Le passant qui entrait là avait l’impression de pénétrer dans quelque enfer où tout un peuple de damnés, tracassé par le mal, souffrait, hurlait, s’acheminait lentement vers un destin fatal…

L’hôpital aux âcres odeurs, l’hôpital bruyant de cris, de larmes et de sanglots avait pourtant sur sa façade intérieure, du côté des boulevards, proche des arcades du métropolitain, un coin d’ombre et de silence. Relégué là, bâti de quatre planches, un baraquement se dressait, peinturluré de rouge, clos de volets qui ne s’ouvraient jamais. C’était le dépôt mortuaire. Chaque jour, on portait là, sur une civière que les infirmiers nommaient la boîte aux dominos, les pauvres bougres qui avaient rendu l’âme dans le vacarme indifférent des salles.

On n’attachait guère d’importance à eux. Ils étaient le déchet de la science médicale, ils représentaient aux yeux de tous un pourcentage, le chiffre de la mort triomphante sur les soins guérisseurs.

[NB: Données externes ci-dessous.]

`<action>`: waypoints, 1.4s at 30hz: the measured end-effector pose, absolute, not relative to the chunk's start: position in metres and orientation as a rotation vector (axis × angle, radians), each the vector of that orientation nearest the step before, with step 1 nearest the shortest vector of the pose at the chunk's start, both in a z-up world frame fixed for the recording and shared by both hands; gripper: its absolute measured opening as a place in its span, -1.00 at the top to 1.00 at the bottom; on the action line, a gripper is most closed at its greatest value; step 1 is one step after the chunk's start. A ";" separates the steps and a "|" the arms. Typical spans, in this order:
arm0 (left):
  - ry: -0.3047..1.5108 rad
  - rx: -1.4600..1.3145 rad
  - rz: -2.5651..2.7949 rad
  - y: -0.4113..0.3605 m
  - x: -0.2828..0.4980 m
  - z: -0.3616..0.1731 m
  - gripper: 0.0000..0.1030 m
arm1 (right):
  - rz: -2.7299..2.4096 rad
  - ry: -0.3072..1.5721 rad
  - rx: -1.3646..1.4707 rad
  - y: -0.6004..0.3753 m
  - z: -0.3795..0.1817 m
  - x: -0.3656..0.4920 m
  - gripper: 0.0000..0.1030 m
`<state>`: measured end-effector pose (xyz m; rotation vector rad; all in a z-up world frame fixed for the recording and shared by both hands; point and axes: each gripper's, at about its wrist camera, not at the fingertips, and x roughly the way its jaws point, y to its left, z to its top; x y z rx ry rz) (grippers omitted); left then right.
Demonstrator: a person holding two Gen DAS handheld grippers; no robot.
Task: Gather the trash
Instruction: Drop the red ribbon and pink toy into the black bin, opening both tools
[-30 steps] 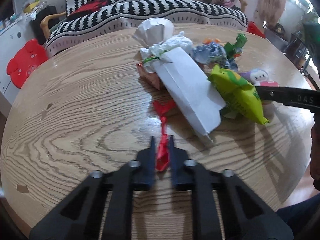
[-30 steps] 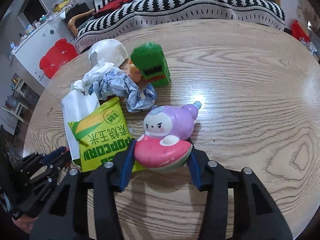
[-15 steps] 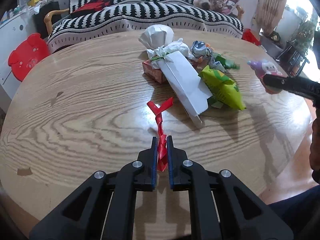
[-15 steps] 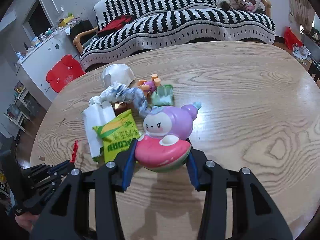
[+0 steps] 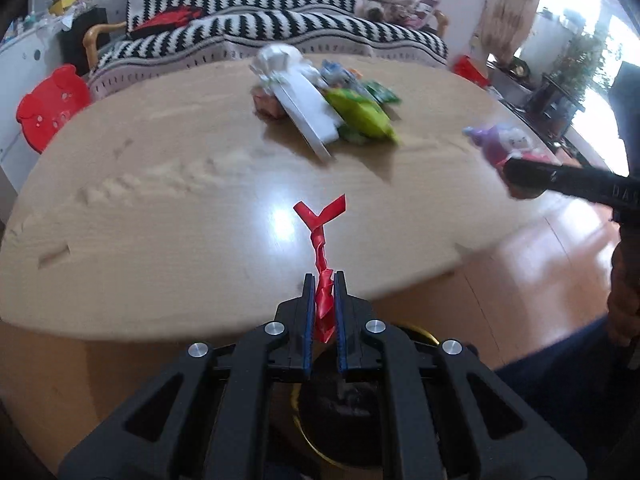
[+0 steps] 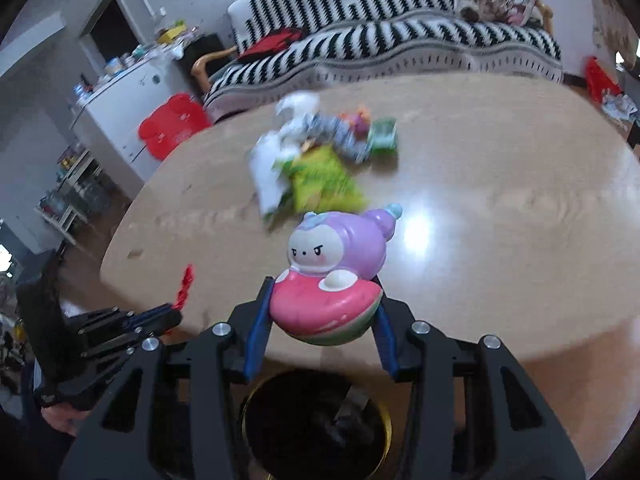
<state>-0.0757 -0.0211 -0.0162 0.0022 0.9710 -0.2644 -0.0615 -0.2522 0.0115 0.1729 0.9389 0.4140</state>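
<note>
Right, starting with the left wrist view: my left tongs [image 5: 323,280] are clenched on a twisted red wrapper strip [image 5: 321,252], which sticks up out of the jaws with its forked end over the near edge of the counter [image 5: 160,200]. Below the tongs sits a dark round bin with a gold rim [image 5: 420,334], almost straight underneath. Further off, the rest of the litter lies in a blurred heap mid-counter: a white paper bag [image 5: 310,114] and a green popcorn packet [image 5: 362,116]. At the right edge the right tongs carry a purple toy [image 5: 502,144] in the air.

Now the right wrist view: my right tongs [image 6: 322,312] are grasping that toy [image 6: 332,272] by its pink base, jaws on either flank, lifted clear of the counter [image 6: 520,200]. The bin [image 6: 316,416] opens directly beneath it. I judge the release turns on this vertical line-up; both loads hang over the bin's mouth, the toy more squarely centred.
</note>
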 end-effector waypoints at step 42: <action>1.370 -0.109 -0.381 -0.047 -0.127 -0.121 0.73 | 0.391 1.321 0.166 -0.222 -0.099 -0.137 -0.23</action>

Or, par un phénomène curieux, c’était en réalité près de ce pavillon de la mort, où s’entassaient les cadavres, couchés les uns à côté des autres, immobiles et encombrants, qu’il faisait le meilleur pour se promener.

Les malades convalescents n’allaient jamais traîner là. On parquait leurs pas hésitants dans des cours spéciales ; seuls les infirmiers et les infirmières pouvaient gagner l’enclos, aller fumer une cigarette ou bavarder un peu, à l’abri des murs tiédis par le soleil, dans le voisinage des moineaux qui, aimant ce coin tranquille, piaillaient, faisaient vacarme et nichaient le long des gouttières sans s’inquiéter du mouvement lent et grave des infirmiers fossoyeurs.

De l’autre côté du mur, la souffrance reprenait ses droits. On comprenait, à pénétrer dans l’enclos, ce qu’a d’auguste et de consolant la mort, qui incarne, en somme, la suprême guérison de la vie mauvaise où chacun souffre et se débat.

Dans l’enclos, ce matin-là, une infirmière, vêtue de blanc, le bonnet pimpant épinglé sur sa chevelure brune, arrivait en fredonnant. Elle venait des salles de chirurgie. Elle n’était point de service à la salle d’opération ; un médecin l’avait envoyée à l’économat chercher quelque objet de pansement nécessaire, elle allongeait le chemin en passant par la morgue, histoire de rire un peu, si d’aventure quelque camarade était là, flânant pareillement.